How was animation a helpful tool for certain parts of He Named Me Malala?
You think about how we get our news about this part of the world. We get our news from Syria, about terrible atrocities, or in Europe, all these immigrants are coming across – its images that come from this part of the world which are confusing and scary and as a viewer, you turn the page. I still do that…and the truth is that the narrative from that part of the world is not that. That’s a negative, narrow sliver that unfortunately journalists in the West perpetrate. If it bleeds, it leads. Malala’s story is very different from that. And I needed to find a different language to tell her story.

Also – Malala was named after a girl who spoke out, and was killed for speaking out, and then she spoke out and was almost killed. That’s amazing! You couldn’t have written that. But then – how do you tell that story?

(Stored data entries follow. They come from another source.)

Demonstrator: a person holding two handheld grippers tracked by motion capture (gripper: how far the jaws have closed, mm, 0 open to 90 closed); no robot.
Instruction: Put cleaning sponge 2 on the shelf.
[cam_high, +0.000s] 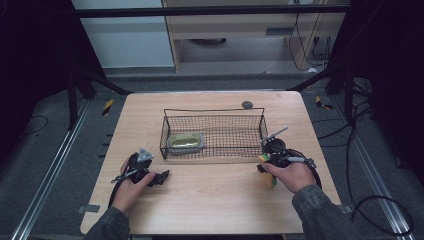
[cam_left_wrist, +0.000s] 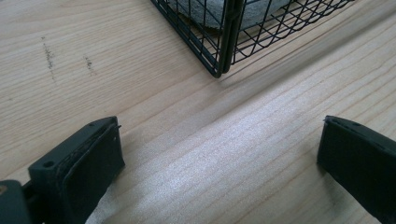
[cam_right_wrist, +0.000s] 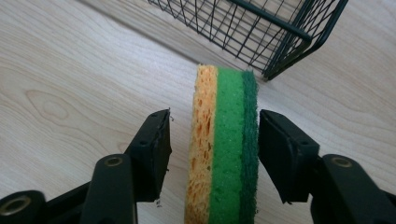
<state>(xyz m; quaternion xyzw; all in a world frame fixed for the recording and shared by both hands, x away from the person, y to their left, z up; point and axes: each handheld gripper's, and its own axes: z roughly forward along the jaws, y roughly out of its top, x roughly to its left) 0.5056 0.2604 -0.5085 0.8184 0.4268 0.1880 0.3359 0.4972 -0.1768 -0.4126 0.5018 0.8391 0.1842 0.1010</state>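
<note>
- High view: the bench (cam_high: 215, 200) carries a wire basket (cam_high: 214, 112) at its middle, and a small dark disc (cam_high: 247, 104) lies just past the basket's far rim at 12 o'clock.
- Inside the basket, at its 9 o'clock end, rests a grey dish (cam_high: 185, 142) with something yellowish in it.
- The left hand (cam_high: 131, 190) grips the left claw (cam_high: 161, 178) at 7 o'clock from the basket, low over the bench, its jaws pointing towards 3 o'clock.
- The right hand (cam_high: 290, 175) grips the right claw (cam_high: 264, 167) at 4 o'clock from the basket, just off the basket's near corner.
- A sponge (cam_high: 269, 179) stands on edge at that claw, with a yellow and green strip visible beside the hand.
- Left claw view: the left claw (cam_left_wrist: 219, 154) is released, with its jaws wide apart and bare wood between them.
- The basket's corner (cam_left_wrist: 223, 42) stands at 12 o'clock, apart from the jaws, with the grey dish (cam_left_wrist: 210, 11) behind its mesh.
- Right claw view: the right claw (cam_right_wrist: 212, 149) is released around the sponge (cam_right_wrist: 224, 154), which stands upright between the jaws.
- The dark green face touches or nearly touches the jaw at 3 o'clock; a gap separates the yellow face from the jaw at 9 o'clock.
- The sponge's layers run yellow, bright green, dark green.
- The basket (cam_right_wrist: 280, 32) sits at 1 o'clock, near the sponge's top end.
</note>
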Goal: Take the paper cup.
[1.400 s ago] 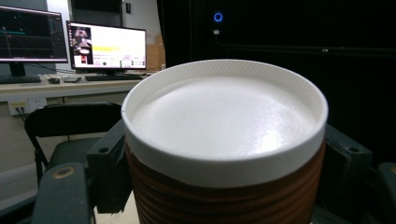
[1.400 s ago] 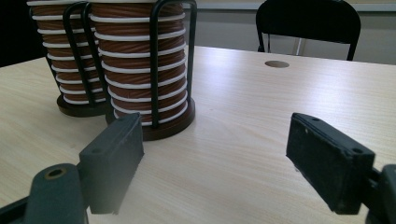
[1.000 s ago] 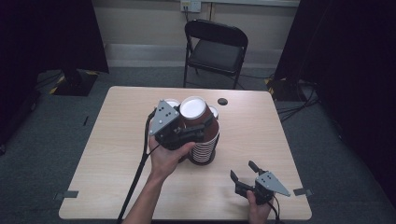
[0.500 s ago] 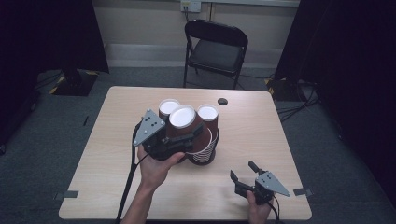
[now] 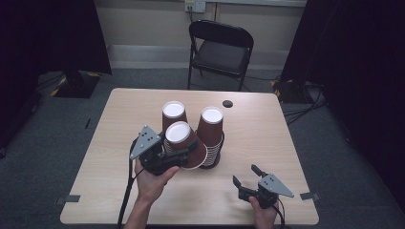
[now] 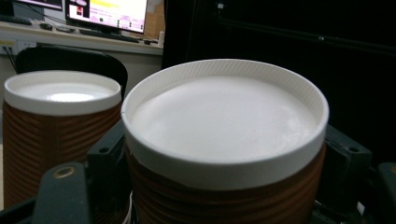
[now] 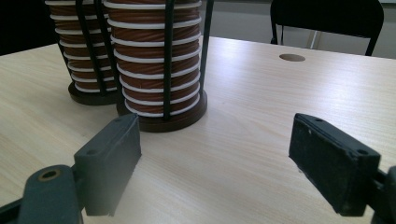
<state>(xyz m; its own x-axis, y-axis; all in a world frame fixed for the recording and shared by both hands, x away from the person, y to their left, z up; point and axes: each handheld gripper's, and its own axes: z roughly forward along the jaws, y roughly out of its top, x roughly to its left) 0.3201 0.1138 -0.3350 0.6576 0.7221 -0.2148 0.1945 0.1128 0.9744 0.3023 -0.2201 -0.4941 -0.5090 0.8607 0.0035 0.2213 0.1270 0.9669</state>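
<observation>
A person sits at a pale wooden desk (image 5: 110, 157) with a hand-held gripper in each hand. The left hand-held gripper (image 5: 184, 152) is clamped on a brown ribbed paper cup (image 5: 184, 143), held upside down with its white bottom up and lifted free of the two stacks beside it. In the left gripper view that cup (image 6: 224, 154) sits between the two black jaws, which press on its ribbed sides.

Two stacks of the same cups stand near the middle of the desk, each on a dark round base with thin black rods running up the sides. The rear stack (image 5: 173, 117) is just behind the held cup; the other stack (image 5: 211, 136) is just to its right, and the held cup's wide rim overlaps it from above. In the right gripper view both stacks (image 7: 159, 60) stand ahead on the desk top.

The right hand-held gripper (image 5: 248, 179) rests low near the front right of the desk, jaws spread wide with nothing between them. A black folding chair (image 5: 219, 47) stands beyond the far edge.
</observation>
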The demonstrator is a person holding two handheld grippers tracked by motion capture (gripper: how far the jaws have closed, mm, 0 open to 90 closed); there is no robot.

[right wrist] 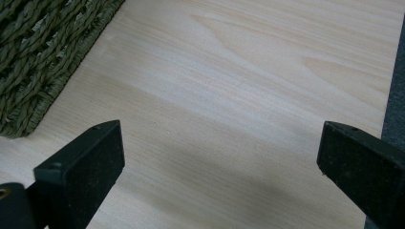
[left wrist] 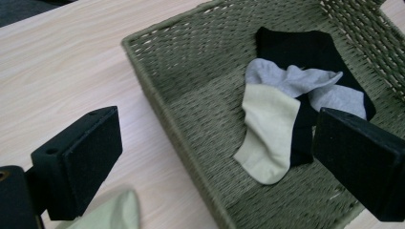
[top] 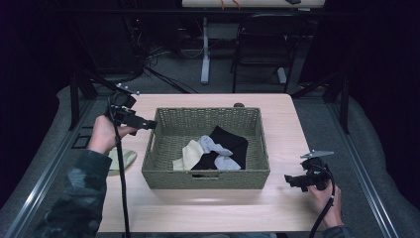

I mean, I didn’t have cameras at the Battle of Maiwand…so what if we animated it? And the other idea was, instead of telling it from my point of view, tell it from her point of view. How would a girl from Pakistan imagine that battle? And so that’s why these sort of very impressionistic hand-drawn, almost lyrical animations came to be. 

Malala has said she wants to use this film as a tool to spread the message about the importance of education for girls… 
You know there are 66 millions girls who are out of school? 66 million girls who have similar stories to Malala. To her, that’s her mission, that’s her reason to be on this earth.

You accompanied Malala all around the world – how did people react to her?
I was with her when she spoke at the UN and when she won her Nobel Peace Prize, I was with her when she spoke at Harvard, I was with her at the Syrian border when refugees would spend all night going across the border. You know in Jordan, they don’t know who she is. She’s just a girl with a shawl. So in some cases she’s like this super star and other cases she’s just an ordinary girl. And she’s much more comfortable there. On her 18th birthday she wanted to go to Jordan and visit her friend who she met when we were there. I think the fame is not that interesting to her…if anything it’s work she has to do.

There’s a moment when you ask Malala about her suffering, why she never talks about it – that seems to be the only time she’s not open.
That’s a big moment in the movie. I wouldn’t say she wasn’t open – I think she herself didn’t know how to answer that question. It might be a cultural thing, you just don’t talk about your suffering, but also generally I think she feels like there are millions of girls who are suffering right now – how dare she complain. People in L.A.…you’ll be like oh, how was your day, and they’ll be like “It was terrible, the worst, the aioli on my sub was too spicy.” She feels real gratitude, the kind that I don’t really understand.

She talks about how she has no anger and seems so genuine.
She lives without bitterness. And at the screening [at TIFF], I heard Zia say this, it really struck me, after the shooting they really found each other as a family, they really bonded, and stuck together, and that’s beautiful.

The Yousafzai family has been transplanted from their native Swat Valley – would they like to return one day?
They’re desperate to go home. They want to go home right now. And everyone is telling them that they shouldn’t, that it’s too dangerous. But it’s their motherland. They’re not complainers, they’re not bitter, but they really want to go home.

What is one thing that surprised you the most about Malala?
I’m half-Jewish, half-Episcopalian…I’ve met a few Muslims in my life but I’ve never really gotten to know a family. Their kitchen table is like my kitchen table. It’s a little rowdy, there’s a lot of laughter, a lot of teasing – a family that was from a town 7,000 miles away from my home is almost exactly like my kitchen table. That’s pretty cool.

This interview has been edited for length and clarity.